→ EXERCISE REQUIREMENTS: In the entries below, find the line with "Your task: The" and the line with "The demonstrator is". Reproduce those two lines and every line between them exactly, and nothing more.

════════════════

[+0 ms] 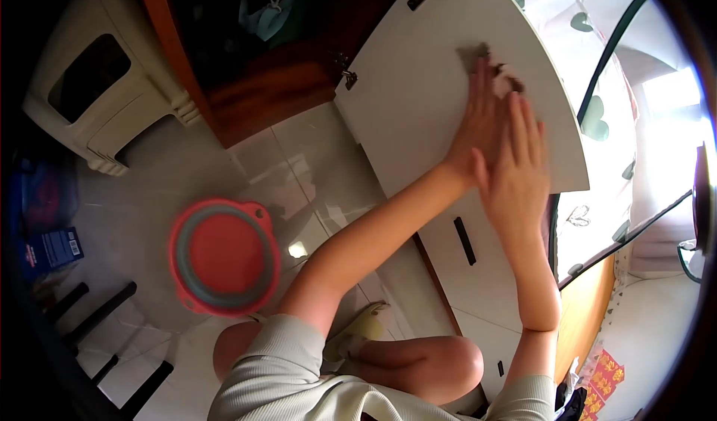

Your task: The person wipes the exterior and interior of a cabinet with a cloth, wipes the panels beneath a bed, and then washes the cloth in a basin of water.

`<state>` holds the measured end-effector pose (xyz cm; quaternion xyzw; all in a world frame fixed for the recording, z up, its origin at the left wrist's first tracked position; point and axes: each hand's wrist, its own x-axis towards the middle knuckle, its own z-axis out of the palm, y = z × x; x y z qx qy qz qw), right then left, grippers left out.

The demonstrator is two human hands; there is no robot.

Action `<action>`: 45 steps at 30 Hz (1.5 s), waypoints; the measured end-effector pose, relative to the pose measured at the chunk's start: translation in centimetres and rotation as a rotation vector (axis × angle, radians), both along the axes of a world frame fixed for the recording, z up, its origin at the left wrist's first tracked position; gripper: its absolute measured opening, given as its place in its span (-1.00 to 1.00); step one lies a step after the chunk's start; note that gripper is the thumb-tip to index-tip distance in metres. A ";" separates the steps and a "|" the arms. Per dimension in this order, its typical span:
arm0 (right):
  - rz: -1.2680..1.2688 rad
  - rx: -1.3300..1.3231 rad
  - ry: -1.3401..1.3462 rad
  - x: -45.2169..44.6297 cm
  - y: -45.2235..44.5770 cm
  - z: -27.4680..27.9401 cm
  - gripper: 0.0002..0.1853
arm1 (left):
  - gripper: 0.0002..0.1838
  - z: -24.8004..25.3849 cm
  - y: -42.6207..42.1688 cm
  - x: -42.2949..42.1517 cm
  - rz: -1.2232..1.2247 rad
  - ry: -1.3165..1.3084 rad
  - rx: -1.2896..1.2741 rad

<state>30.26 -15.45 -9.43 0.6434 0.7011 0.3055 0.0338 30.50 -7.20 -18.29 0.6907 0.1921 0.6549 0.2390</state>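
A white cabinet door (pixel 418 85) stands swung open on metal hinges. My left hand (pixel 476 126) lies against the door with its fingers stretched out. Beside it, partly overlapping it in view, is my right hand (pixel 519 159), its fingers extended and thumb apart. A small brown and pale patch (pixel 509 82) shows on the door by the fingertips; whether it is a sticker or a mark I cannot tell. Nothing graspable shows in either hand, though the palms are hidden.
A red and grey basin (pixel 228 257) sits on the tiled floor (pixel 299 167). Inside the brown cabinet (pixel 261 96) hangs a bag strap (pixel 272 10). White drawers (pixel 478 271) stand below the door. To the left are a cream fireplace-shaped unit (pixel 93 77), a blue box (pixel 56 249) and black legs (pixel 104 313).
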 end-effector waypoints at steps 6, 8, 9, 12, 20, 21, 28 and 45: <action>0.051 -0.126 0.118 1.3 1.5 -4.3 -0.34 | -0.55 -3.4 0.6 -1.2 -0.108 0.429 -0.250; 0.055 -0.196 0.174 1.1 2.5 -6.8 -0.38 | -0.52 -8.4 0.8 0.2 0.143 0.472 -0.163; 0.071 -0.218 0.162 1.1 2.8 -8.2 -0.39 | -0.55 -10.4 0.7 -0.1 0.203 0.516 -0.132; 0.128 -0.299 0.143 1.5 3.5 -12.2 -0.40 | -0.60 -14.1 0.9 -1.3 0.188 0.614 -0.203; 0.064 -0.204 0.248 0.9 4.9 -7.4 -0.36 | -0.48 -8.7 3.1 -1.3 0.031 0.663 -0.260; 0.074 -0.151 0.208 0.5 5.4 -5.8 -0.36 | -0.48 -7.1 3.6 -1.3 0.034 0.621 -0.234; 0.094 -0.056 0.130 -0.1 8.1 -5.5 -0.40 | -0.47 -6.2 7.0 0.4 0.060 0.464 -0.157; 0.073 0.083 0.191 -1.3 10.7 -8.2 -0.42 | -0.45 -8.6 9.2 -0.8 0.077 0.419 -0.189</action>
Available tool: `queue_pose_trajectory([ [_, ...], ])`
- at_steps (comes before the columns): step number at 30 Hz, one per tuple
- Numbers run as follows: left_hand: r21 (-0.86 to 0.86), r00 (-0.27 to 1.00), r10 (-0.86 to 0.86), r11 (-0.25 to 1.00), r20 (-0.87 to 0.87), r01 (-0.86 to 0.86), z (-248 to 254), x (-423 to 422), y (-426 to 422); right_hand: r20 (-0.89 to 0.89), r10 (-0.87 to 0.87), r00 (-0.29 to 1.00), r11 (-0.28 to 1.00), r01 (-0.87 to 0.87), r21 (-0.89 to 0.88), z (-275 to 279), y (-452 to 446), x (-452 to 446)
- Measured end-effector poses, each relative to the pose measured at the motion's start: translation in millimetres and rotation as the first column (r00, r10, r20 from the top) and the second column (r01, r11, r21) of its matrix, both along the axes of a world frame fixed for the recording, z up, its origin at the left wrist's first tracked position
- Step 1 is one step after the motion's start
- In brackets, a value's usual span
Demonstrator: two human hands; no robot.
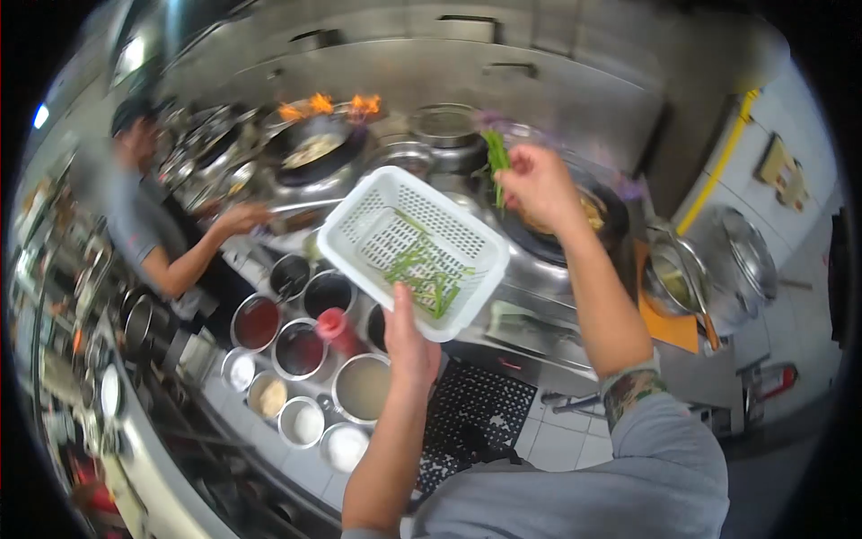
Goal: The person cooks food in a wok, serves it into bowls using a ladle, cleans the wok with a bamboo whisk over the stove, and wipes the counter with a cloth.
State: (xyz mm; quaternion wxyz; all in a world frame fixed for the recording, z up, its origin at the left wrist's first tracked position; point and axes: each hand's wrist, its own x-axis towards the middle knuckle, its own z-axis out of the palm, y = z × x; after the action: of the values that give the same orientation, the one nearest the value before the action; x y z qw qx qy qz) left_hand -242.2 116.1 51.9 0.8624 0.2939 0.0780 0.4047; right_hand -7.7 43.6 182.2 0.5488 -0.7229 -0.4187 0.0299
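Observation:
My left hand (411, 340) grips the near rim of a white perforated plastic basket (355, 211), thumb over the edge. Cut green scallion pieces (440, 286) lie along the basket's lower side, and the basket is tilted. Raised to the right, my right hand (536, 184) pinches a small bunch of scallions (495, 160). Below and behind that hand sits a dark wok (615, 220) with brownish food (591, 211) in it, partly hidden by my hand and forearm.
At the left, a co-worker (166, 207) holds a handle by a flaming wok (310, 148). Sauce and seasoning pots (301, 346) and a red squeeze bottle (334, 328) stand below the basket. A metal strainer pot (673, 274) is at right; a black perforated mat (476, 409) covers the floor.

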Motion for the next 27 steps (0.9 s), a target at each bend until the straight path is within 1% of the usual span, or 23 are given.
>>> queue_pose_trajectory([
  [1, -0.002, 1.0, -0.018, 1.0, 0.001, 0.018, 1.7, 18.1, -7.3, 0.12, -0.088, 0.989, 0.993, 0.096, -0.064, 7.6, -17.3, 42.3],
  [2, -0.018, 0.999, -0.033, 0.999, 0.01, 0.033, 4.8, 0.2, 0.6, 0.156, -0.147, 0.977, 0.965, 0.177, -0.196, 7.9, -10.1, 61.8],
  [3, -0.03, 0.999, -0.042, 0.999, -0.02, 0.041, 13.2, 1.9, -5.8, 0.38, -0.173, 0.909, 0.91, 0.294, -0.291, -4.7, -13.8, 115.1],
  [4, -0.031, 0.998, -0.039, 0.999, -0.046, 0.038, 13.8, 9.3, -8.6, 0.424, -0.239, 0.873, 0.867, 0.389, -0.312, -10.2, -21.0, 149.4],
  [5, 0.009, 0.998, -0.011, 1.0, -0.06, 0.012, 17.3, 12.6, -11.7, 0.469, -0.292, 0.834, 0.818, 0.472, -0.329, -16.4, -25.9, 177.6],
  [6, 0.042, 0.998, 0.019, 0.999, -0.067, -0.016, 19.1, -0.4, -8.3, 0.521, -0.332, 0.786, 0.761, 0.55, -0.345, -18.2, -24.7, 189.2],
  [9, 0.084, 0.954, 0.201, 0.979, -0.221, -0.187, 7.6, -57.2, 13.8, 0.558, -0.408, 0.723, 0.694, 0.642, -0.325, -17.9, -35.6, 232.5],
  [10, 0.068, 0.93, 0.269, 0.963, -0.251, -0.261, 7.1, -80.4, 19.5, 0.578, -0.404, 0.709, 0.681, 0.655, -0.328, -19.3, -39.1, 247.6],
  [12, -0.019, 0.841, 0.422, 0.891, -0.34, -0.454, 16.7, -129.6, 28.2, 0.62, -0.392, 0.68, 0.653, 0.68, -0.333, -26.0, -47.9, 273.6],
  [14, 0.007, 0.734, 0.585, 0.784, -0.346, -0.621, 2.6, -194.8, 45.9, 0.641, -0.324, 0.696, 0.65, 0.656, -0.384, -43.6, -55.2, 287.9],
  [15, 0.03, 0.682, 0.639, 0.737, -0.355, -0.675, 3.0, -219.3, 47.8, 0.651, -0.289, 0.702, 0.645, 0.645, -0.41, -51.0, -60.8, 293.1],
  [16, 0.052, 0.624, 0.693, 0.683, -0.361, -0.729, 6.9, -242.0, 47.5, 0.664, -0.327, 0.672, 0.646, 0.672, -0.362, -54.2, -65.9, 298.8],
  [18, -0.14, 0.611, 0.724, 0.602, -0.321, -0.786, 16.5, -284.7, 46.3, 0.684, -0.395, 0.614, 0.652, 0.711, -0.262, -57.7, -66.8, 305.6],
  [20, -0.152, 0.57, 0.765, 0.552, -0.299, -0.82, -1.2, -346.8, 55.4, 0.66, -0.367, 0.656, 0.834, 0.545, -0.079, -54.0, -75.8, 261.5],
  [21, -0.165, 0.55, 0.787, 0.525, -0.279, -0.835, -16.7, -384.7, 61.6, 0.199, -0.245, 0.949, 0.948, 0.277, -0.154, -43.6, -78.6, 212.1],
  [22, -0.179, 0.536, 0.802, 0.505, -0.265, -0.844, -37.1, -425.9, 68.3, 0.06, -0.18, 0.982, 0.979, 0.184, -0.083, -43.1, -76.0, 146.6],
  [23, -0.191, 0.524, 0.814, 0.489, -0.252, -0.851, -59.9, -469.3, 75.0, -0.011, -0.072, 0.997, 0.997, 0.072, 0.0, -55.9, -73.2, 91.9],
  [24, -0.19, 0.505, 0.828, 0.47, -0.243, -0.862, -82.5, -511.7, 82.9, -0.258, 0.071, 0.964, 0.985, -0.108, -0.133, -64.6, -78.6, 42.8],
  [25, -0.166, 0.504, 0.826, 0.476, -0.254, -0.864, -111.9, -557.2, 91.8, -0.295, 0.205, 0.933, 0.954, -0.258, -0.154, -95.9, -79.6, 3.9],
  [26, -0.177, 0.475, 0.833, 0.441, -0.282, -0.88, -135.1, -591.5, 100.8, -0.388, 0.286, 0.876, 0.891, -0.392, -0.227, -127.9, -76.1, -30.6],
  [27, -0.174, 0.434, 0.824, 0.398, -0.364, -0.901, -144.1, -613.8, 106.6, -0.506, 0.267, 0.82, 0.839, -0.456, -0.296, -167.0, -74.7, -64.0],
])
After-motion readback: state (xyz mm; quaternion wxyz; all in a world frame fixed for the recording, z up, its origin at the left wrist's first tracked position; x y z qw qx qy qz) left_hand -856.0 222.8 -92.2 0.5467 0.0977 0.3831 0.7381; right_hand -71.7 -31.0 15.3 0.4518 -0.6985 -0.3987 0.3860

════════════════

→ EXERCISE RESULT:
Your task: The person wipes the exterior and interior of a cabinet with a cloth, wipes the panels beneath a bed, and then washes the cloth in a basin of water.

`<state>` holds the measured end-effector pose (xyz cm; quaternion xyzw; all in a world frame fixed for the recording, z up, its origin at the left wrist's first tracked position; point and axes: each hand's wrist, its own x-axis towards the middle knuckle, its own z-axis out of the palm, y = z × x; x y z qx qy qz qw), right then left, grippers left out.

The demonstrator is two human hands; there is no robot.

The exercise is done, with nothing left to add.